Vision PBE

Actor Richard Dreyfuss' PBE

 On "Oscars' Night," in April, 1996, Barbara Walters followed the film awards with an hour's worth of celebrity interviews on 20/20.  Interviewee Richard Dreyfuss had been nominated for his role in the hit movie, Mr. Holland's Opus.  Soon the conversation went back to Dreyfuss' meteoric rise to stardom with such memorable films as The Goodbye Girl, Close Encounters of the Third Kind, and Jaws.

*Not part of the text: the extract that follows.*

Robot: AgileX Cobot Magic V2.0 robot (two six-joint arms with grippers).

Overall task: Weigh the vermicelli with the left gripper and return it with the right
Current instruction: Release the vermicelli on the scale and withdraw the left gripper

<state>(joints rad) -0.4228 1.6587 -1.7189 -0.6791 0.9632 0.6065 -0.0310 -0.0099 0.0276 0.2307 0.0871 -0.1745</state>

History has proven that such rapid success is often difficult to handle.  Dreyfuss was no exception.  Now fifty, he responded to Barbara's pointed questions with the hard-earned yet peaceful candor of one who has succumbed to addiction and overcome it.

The interview revealed that Dreyfuss' first marriage had fallen casualty to his troubled years, as had some great film roles.  Over twenty years of addiction recycling had come and gone.  The turning point occurred miraculously in a dark hour.  Dreyfuss was hospitalized in an effort to detox him yet again from the grasp of drugs and alcohol.  Hours passed.  As he sobered all alone in the hospital room, there entered a three-year-old girl in a pink dress and shiny black patent leather shoes.   She told him, "Daddy, I can't come to you until you come to me.  Please straighten out your life so I can come."  And she was gone.

But the pleading message of her haunting eyes was seared into Dreyfuss' memory, a constant inspiration to reorder his life so that his daughter might come.  With this sacred incentive he maintained sobriety, remarried, and prayed.  Within three years a daughter was born to Dreyfuss and his wife -- the same girl who had come to his hospital room.